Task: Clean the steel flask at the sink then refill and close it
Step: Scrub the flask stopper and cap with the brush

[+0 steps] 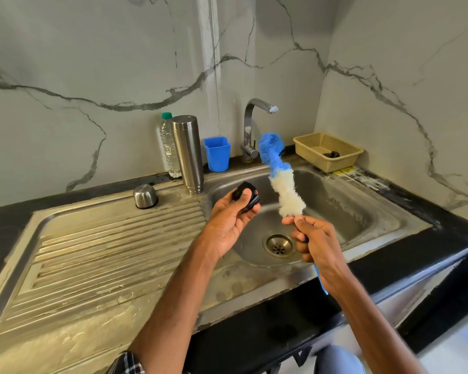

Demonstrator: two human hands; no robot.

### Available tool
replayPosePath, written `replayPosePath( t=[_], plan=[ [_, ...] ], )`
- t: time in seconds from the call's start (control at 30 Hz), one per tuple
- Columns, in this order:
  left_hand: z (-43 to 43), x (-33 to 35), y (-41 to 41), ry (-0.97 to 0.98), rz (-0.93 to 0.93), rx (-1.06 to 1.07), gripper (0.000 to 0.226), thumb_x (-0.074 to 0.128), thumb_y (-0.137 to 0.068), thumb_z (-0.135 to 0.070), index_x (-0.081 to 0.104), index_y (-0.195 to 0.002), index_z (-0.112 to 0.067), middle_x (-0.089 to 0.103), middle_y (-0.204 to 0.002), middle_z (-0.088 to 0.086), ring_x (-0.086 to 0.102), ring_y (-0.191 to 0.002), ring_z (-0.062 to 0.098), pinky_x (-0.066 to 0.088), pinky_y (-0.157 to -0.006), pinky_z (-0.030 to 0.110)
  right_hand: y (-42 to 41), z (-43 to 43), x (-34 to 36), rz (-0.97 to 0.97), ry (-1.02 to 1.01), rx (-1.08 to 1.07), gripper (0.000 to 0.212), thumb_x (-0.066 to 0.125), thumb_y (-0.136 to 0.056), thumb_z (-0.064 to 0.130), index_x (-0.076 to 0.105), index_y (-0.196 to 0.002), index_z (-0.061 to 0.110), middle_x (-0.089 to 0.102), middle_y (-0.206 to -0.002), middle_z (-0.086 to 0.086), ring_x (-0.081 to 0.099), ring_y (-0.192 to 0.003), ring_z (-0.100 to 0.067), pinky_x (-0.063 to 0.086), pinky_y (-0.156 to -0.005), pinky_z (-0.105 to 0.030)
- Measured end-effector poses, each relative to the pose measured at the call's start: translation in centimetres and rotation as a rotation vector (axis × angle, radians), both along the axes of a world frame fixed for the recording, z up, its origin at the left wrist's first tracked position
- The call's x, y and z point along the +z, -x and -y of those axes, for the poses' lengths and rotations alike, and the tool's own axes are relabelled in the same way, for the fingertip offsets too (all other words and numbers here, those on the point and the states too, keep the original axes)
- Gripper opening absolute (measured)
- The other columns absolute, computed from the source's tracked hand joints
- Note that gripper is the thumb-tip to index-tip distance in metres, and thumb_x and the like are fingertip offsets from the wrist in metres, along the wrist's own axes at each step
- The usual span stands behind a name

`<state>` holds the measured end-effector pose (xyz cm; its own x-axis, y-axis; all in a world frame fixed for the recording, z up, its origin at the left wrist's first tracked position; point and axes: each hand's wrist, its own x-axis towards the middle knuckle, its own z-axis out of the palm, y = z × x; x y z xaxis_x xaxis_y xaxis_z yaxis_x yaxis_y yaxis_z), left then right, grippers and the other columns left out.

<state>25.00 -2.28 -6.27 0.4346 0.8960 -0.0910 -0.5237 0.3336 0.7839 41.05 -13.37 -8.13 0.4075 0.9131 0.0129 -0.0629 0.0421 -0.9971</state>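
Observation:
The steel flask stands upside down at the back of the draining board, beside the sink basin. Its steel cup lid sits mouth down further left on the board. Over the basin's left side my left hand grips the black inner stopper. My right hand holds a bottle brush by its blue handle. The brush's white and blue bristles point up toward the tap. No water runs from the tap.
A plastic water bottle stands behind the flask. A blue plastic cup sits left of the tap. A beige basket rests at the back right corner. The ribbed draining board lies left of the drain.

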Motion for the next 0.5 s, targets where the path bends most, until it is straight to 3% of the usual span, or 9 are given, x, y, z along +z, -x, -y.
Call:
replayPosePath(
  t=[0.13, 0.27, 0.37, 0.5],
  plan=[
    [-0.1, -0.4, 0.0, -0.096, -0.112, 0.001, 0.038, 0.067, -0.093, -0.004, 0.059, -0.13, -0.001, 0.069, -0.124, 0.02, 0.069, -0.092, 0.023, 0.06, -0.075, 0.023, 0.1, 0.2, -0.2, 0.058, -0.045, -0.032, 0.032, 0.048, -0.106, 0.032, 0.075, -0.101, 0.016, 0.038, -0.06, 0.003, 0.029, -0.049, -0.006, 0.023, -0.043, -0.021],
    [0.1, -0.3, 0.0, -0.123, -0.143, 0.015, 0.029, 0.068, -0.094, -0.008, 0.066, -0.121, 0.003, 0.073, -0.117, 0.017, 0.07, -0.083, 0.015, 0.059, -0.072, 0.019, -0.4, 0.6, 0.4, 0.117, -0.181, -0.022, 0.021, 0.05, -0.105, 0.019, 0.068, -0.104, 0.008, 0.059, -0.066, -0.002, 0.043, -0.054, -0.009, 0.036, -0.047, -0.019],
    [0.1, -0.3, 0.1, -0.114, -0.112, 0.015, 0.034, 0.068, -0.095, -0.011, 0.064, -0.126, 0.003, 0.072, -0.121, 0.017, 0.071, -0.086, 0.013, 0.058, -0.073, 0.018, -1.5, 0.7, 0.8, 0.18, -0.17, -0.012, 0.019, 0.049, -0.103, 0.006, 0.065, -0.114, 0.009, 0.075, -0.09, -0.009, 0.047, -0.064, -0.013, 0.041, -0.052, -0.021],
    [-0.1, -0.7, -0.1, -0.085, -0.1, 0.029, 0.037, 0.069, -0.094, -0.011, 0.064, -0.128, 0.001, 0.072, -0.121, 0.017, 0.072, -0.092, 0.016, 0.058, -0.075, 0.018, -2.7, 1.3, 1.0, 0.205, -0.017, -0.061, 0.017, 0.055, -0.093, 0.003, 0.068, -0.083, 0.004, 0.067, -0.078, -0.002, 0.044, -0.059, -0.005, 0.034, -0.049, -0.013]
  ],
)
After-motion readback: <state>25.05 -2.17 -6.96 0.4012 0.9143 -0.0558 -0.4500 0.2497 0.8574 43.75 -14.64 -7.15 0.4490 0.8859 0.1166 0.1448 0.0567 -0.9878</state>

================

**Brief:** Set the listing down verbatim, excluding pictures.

**Task solution:**
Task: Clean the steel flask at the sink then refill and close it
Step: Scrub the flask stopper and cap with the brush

[+0 steps] 

Demonstrator: two human hands; no robot.

### Available tool
replayPosePath, written `replayPosePath( t=[_], plan=[ [_, ...] ], )`
- t: time in seconds from the call's start (control at 30 Hz), one per tuple
- Columns, in this order:
  left_hand: z (-43 to 43), x (-33 to 35), y (-41 to 41), ry (-0.97 to 0.98), rz (-0.93 to 0.93), rx (-1.06 to 1.07), gripper (0.000 to 0.226), thumb_x (-0.074 to 0.128), thumb_y (-0.137 to 0.068), thumb_z (-0.135 to 0.070), index_x (-0.081 to 0.104), index_y (-0.195 to 0.002), index_z (-0.112 to 0.067), middle_x (-0.089 to 0.103), middle_y (-0.204 to 0.002), middle_z (-0.088 to 0.086), ring_x (-0.086 to 0.102), ring_y (-0.191 to 0.002), ring_z (-0.062 to 0.098), pinky_x (-0.066 to 0.088), pinky_y (-0.157 to -0.006), pinky_z (-0.030 to 0.110)
  right_hand: y (-42 to 41), z (-43 to 43), x (-34 to 36), rz (-0.97 to 0.97), ry (-1.02 to 1.01), rx (-1.08 to 1.07), gripper (0.000 to 0.212), thumb_x (-0.066 to 0.125), thumb_y (-0.136 to 0.056), thumb_z (-0.064 to 0.130), index_x (-0.076 to 0.105), index_y (-0.196 to 0.002), index_z (-0.061 to 0.110), middle_x (-0.089 to 0.102), middle_y (-0.206 to -0.002), middle_z (-0.086 to 0.086), ring_x (-0.081 to 0.099), ring_y (-0.192 to 0.003), ring_z (-0.100 to 0.067), pinky_x (-0.063 to 0.086), pinky_y (-0.156 to -0.005), pinky_z (-0.105 to 0.030)
- Measured end-effector poses, each relative to the pose measured at the call's start: translation in centimetres and rotation as a rotation vector (axis × angle, radians), both along the axes of a world frame fixed for the recording, z up, its origin at the left wrist's first tracked position
- The call's x, y and z point along the +z, -x and -y of those axes, for the poses' lengths and rotations alike, and the tool's own axes are relabelled in the same way, for the fingertip offsets too (all other words and numbers here, those on the point and the states too, keep the original axes)
- Gripper opening absolute (measured)
- The other columns absolute, computed from the source's tracked hand joints
- Note that gripper is the thumb-tip to index-tip distance in metres, and thumb_x and the like are fingertip offsets from the wrist in metres, along the wrist's own axes at each step
- The usual span stands behind a name

`<state>` holds the measured end-effector pose (xyz cm; its own x-axis, y-axis; all in a world frame fixed for the recording, z up, its origin at the left wrist's first tracked position; point and axes: each hand's wrist, its own x-axis towards the middle knuckle, its own z-axis out of the palm, y = z × x; x y z xaxis_x xaxis_y xaxis_z yaxis_x yaxis_y yaxis_z), left then right, grippers and the other columns left out.

<state>25.00 -2.28 -6.27 0.4346 0.8960 -0.0910 -0.5237 0.3336 0.7839 41.05 -13.37 -8.13 0.4075 0.9131 0.0129 -0.0629 0.0421 -0.9971</state>
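Observation:
The steel flask stands upside down at the back of the draining board, beside the sink basin. Its steel cup lid sits mouth down further left on the board. Over the basin's left side my left hand grips the black inner stopper. My right hand holds a bottle brush by its blue handle. The brush's white and blue bristles point up toward the tap. No water runs from the tap.
A plastic water bottle stands behind the flask. A blue plastic cup sits left of the tap. A beige basket rests at the back right corner. The ribbed draining board lies left of the drain.
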
Motion for the next 0.5 s, targets where the path bends most, until it is straight to 3% of the usual span, or 9 are given, x, y, z along +z, -x, -y.
Call:
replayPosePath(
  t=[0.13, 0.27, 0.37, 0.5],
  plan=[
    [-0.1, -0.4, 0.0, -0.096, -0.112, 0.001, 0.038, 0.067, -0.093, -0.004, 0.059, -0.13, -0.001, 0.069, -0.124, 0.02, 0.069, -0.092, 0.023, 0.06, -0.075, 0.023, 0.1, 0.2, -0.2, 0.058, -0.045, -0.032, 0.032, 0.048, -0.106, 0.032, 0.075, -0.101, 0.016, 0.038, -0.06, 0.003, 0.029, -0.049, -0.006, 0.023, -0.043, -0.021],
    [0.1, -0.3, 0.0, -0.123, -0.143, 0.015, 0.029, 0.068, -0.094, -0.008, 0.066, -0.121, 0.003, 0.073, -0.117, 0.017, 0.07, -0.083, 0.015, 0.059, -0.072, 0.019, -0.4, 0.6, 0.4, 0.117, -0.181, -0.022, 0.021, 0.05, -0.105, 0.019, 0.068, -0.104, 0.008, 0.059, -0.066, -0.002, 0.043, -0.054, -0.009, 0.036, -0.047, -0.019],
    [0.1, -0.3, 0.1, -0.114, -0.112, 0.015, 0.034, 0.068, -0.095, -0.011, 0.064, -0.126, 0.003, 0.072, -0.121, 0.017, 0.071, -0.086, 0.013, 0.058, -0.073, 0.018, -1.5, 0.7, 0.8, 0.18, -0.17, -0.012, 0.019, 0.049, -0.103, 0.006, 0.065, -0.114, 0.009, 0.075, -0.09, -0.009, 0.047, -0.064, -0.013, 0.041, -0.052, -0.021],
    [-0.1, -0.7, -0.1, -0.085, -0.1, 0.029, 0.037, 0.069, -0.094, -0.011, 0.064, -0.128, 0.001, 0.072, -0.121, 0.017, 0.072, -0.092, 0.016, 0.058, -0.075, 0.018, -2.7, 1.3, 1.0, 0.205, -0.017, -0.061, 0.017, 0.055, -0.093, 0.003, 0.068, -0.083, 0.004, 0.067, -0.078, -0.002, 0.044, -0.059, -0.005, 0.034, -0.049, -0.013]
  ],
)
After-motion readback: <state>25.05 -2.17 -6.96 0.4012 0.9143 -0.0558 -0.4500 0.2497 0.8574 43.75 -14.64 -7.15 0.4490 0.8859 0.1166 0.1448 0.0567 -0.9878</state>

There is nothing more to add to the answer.